NovaBone Putty is an osteoconductive, bioactive, bone void filler device. It is composed of a calcium-phosphorus-sodium-silicate (Bioglass) particulate mixed with a synthetic binder that acts as a temporary binding agent for the particulate. The particulate and binder are provided premixed as a pliable cohesive material. The mixed device is supplied sterile, packaged in a disposable plastic syringe with one or more attachable cannula allowing for placement of the putty at a predetermined distance from the syringe. On implantation, the binder is absorbed to permit tissue infiltration between the Bioglass particles. The particles then are slowly absorbed and replaced by new bone tissue during the healing process.

AI/ML Overview

This document is a 510(k) summary for a medical device modification ("NovaBone Putty - Bioactive Synthetic Bone Graft"). It does not contain information about acceptance criteria or a study proving the device meets acceptance criteria in the typical sense of a clinical trial or performance study comparing a device's effectiveness against predefined metrics.

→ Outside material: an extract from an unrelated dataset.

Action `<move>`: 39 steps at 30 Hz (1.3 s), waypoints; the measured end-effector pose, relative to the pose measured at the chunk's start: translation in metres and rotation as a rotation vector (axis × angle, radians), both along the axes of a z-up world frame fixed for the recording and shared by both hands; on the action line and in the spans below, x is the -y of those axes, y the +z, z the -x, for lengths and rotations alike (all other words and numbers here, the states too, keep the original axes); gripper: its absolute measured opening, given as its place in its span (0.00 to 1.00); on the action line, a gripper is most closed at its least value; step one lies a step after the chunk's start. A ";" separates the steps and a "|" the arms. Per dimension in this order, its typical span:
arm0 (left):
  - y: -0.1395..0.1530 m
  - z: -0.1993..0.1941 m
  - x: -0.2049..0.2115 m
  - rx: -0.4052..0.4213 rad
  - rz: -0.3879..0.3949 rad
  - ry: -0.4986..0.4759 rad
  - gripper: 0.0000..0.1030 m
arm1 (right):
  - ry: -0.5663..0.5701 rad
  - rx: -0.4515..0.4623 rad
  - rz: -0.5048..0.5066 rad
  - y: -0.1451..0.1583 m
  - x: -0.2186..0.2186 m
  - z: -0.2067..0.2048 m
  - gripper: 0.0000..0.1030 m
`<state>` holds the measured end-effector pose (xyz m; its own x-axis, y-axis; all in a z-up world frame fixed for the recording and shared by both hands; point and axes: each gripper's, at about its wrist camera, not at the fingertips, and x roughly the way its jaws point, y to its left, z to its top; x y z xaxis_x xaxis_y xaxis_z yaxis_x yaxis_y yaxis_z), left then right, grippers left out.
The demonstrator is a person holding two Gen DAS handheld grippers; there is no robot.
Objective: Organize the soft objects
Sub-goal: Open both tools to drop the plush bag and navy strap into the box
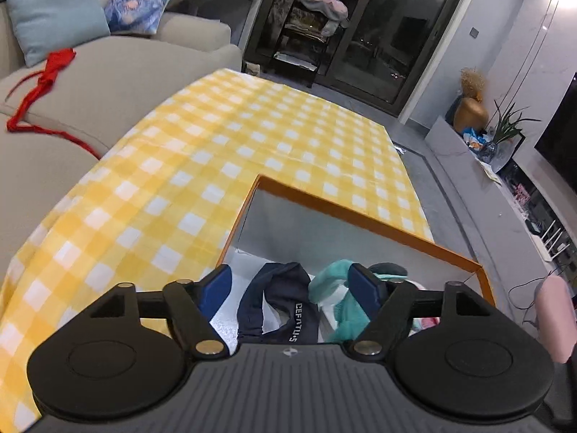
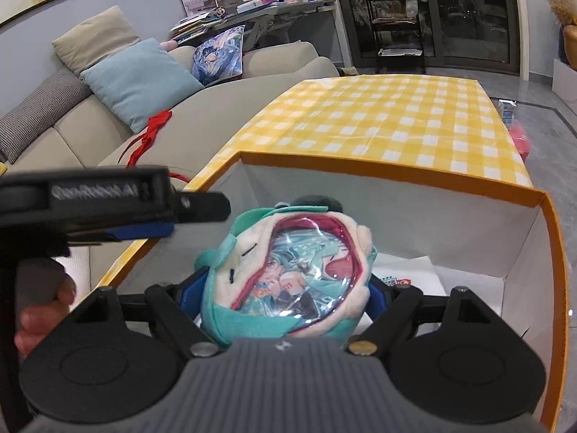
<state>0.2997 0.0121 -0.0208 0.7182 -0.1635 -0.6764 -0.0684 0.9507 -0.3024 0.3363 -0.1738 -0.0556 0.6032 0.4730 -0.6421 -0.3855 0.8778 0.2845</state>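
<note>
An orange-rimmed box [image 1: 360, 213] with white inner walls stands on the yellow checked tablecloth [image 1: 216, 151]. In the left wrist view my left gripper [image 1: 294, 285] is open above the box, over a navy cloth item [image 1: 285, 299] and a teal plush part [image 1: 335, 281] lying inside. In the right wrist view my right gripper [image 2: 285, 292] is shut on a teal and cream plush pouch [image 2: 285, 270] with a printed anime window, held over the box [image 2: 389, 167]. The left gripper's finger [image 2: 144, 231] shows at the left of that view.
A beige sofa [image 2: 90, 133] with a light blue cushion [image 2: 139, 79] and a red ribbon [image 2: 151, 130] runs along the table's left side. The ribbon also shows in the left wrist view [image 1: 47, 79]. A dark shelf rack [image 1: 306, 36] and a white cabinet with plants [image 1: 479, 133] stand beyond.
</note>
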 end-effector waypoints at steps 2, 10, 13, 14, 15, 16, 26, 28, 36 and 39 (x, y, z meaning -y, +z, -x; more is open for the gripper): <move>0.008 0.002 0.004 0.002 -0.035 0.024 0.85 | -0.002 -0.002 -0.003 0.000 0.001 -0.001 0.80; 0.023 0.010 0.014 0.041 -0.201 0.045 0.86 | -0.015 -0.005 0.009 0.001 -0.001 -0.002 0.81; 0.019 0.010 0.013 0.015 -0.212 0.033 0.86 | -0.024 0.006 0.022 0.003 -0.002 0.000 0.83; 0.019 0.010 0.013 0.015 -0.228 0.043 0.86 | -0.027 0.008 0.025 0.003 -0.003 0.001 0.83; 0.018 0.012 0.013 0.022 -0.246 0.058 0.86 | -0.029 0.010 0.026 0.003 -0.003 0.001 0.83; 0.018 0.013 0.014 0.034 -0.270 0.075 0.86 | -0.029 0.012 0.027 0.004 -0.003 0.002 0.83; 0.030 0.019 0.012 0.051 -0.314 0.087 0.86 | -0.028 0.040 0.070 0.007 -0.008 0.007 0.97; 0.033 0.020 0.010 0.052 -0.312 0.100 0.86 | -0.034 0.042 0.067 0.009 -0.006 0.008 0.97; 0.051 0.030 0.003 0.056 -0.302 0.145 0.87 | -0.048 0.086 0.068 0.031 -0.004 0.027 0.97; 0.061 0.037 0.004 0.063 -0.317 0.141 0.87 | -0.054 0.110 0.081 0.044 -0.004 0.038 0.97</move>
<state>0.2623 0.0079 0.0402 0.7604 0.1514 -0.6316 -0.1961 0.9806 -0.0011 0.2986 -0.1695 -0.0112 0.6951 0.3874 -0.6056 -0.3618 0.9164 0.1709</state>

This submission is specifically for a modification to an already cleared device. The core of the document states that the modification is solely in terms of the device packaging (to permit attachment of an extension cannula) and that "the device itself is unchanged." Therefore, the submission's focus is on demonstrating that this packaging change does not alter the fundamental technological characteristics, safety, or effectiveness of the device.

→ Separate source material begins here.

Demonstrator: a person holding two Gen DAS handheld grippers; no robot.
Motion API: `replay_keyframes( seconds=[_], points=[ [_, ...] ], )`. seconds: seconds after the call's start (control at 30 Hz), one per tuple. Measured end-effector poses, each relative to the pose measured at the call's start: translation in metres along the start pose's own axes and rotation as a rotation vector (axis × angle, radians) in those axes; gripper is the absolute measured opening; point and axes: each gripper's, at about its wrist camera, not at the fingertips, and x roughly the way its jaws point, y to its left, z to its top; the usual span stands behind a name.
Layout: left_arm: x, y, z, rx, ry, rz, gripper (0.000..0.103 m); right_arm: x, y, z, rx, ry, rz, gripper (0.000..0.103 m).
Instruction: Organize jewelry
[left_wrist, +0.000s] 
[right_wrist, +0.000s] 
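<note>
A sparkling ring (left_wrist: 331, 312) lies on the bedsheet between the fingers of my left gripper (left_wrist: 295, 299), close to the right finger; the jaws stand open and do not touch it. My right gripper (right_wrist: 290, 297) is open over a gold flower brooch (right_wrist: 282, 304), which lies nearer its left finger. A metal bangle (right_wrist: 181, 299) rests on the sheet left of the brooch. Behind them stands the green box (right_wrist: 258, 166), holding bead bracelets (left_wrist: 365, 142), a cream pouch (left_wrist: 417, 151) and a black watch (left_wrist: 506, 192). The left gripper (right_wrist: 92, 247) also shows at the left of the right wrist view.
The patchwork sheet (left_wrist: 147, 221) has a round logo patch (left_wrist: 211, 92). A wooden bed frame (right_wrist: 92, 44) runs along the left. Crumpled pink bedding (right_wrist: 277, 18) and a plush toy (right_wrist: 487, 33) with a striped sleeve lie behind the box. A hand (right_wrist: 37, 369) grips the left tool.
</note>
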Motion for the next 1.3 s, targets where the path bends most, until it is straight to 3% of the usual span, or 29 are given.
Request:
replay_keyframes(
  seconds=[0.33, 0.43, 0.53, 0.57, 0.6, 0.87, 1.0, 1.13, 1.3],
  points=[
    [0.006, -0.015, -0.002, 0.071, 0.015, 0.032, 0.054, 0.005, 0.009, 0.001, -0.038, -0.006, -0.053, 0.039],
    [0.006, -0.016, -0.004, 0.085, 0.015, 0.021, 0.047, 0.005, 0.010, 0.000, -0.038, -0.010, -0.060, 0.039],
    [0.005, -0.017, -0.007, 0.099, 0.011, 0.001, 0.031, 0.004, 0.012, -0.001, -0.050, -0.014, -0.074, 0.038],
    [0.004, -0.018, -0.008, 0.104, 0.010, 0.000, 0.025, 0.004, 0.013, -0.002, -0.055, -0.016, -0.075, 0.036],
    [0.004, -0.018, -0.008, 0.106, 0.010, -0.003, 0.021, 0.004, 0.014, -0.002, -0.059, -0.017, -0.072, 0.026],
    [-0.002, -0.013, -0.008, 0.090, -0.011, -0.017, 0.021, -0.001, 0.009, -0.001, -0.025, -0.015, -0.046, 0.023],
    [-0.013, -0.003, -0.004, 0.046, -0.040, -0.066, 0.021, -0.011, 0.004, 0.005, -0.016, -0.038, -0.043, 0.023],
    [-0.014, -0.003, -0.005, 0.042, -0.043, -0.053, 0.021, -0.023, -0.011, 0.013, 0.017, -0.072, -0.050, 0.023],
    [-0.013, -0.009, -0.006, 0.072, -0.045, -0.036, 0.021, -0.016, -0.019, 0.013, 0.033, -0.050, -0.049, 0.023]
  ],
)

Here's an analysis based on the provided text, highlighting why a traditional "acceptance criteria" and "study proving device meets acceptance criteria" are not present for this specific submission:

1. A table of acceptance criteria and the reported device performance

Not applicable. This submission is for a packaging modification. There are no performance metrics or clinical acceptance criteria being evaluated or reported for this specific change. The core device's performance was established in prior 510(k) clearances (K060728, K080009, K082672).

2. Sample size used for the test set and the data provenance (e.g. country of origin of the data, retrospective or prospective)

Not applicable. No "test set" in the context of clinical performance or diagnostic accuracy is described. The submission focuses on the implications of a packaging change.

3. Number of experts used to establish the ground truth for the test set and the qualifications of those experts (e.g. radiologist with 10 years of experience)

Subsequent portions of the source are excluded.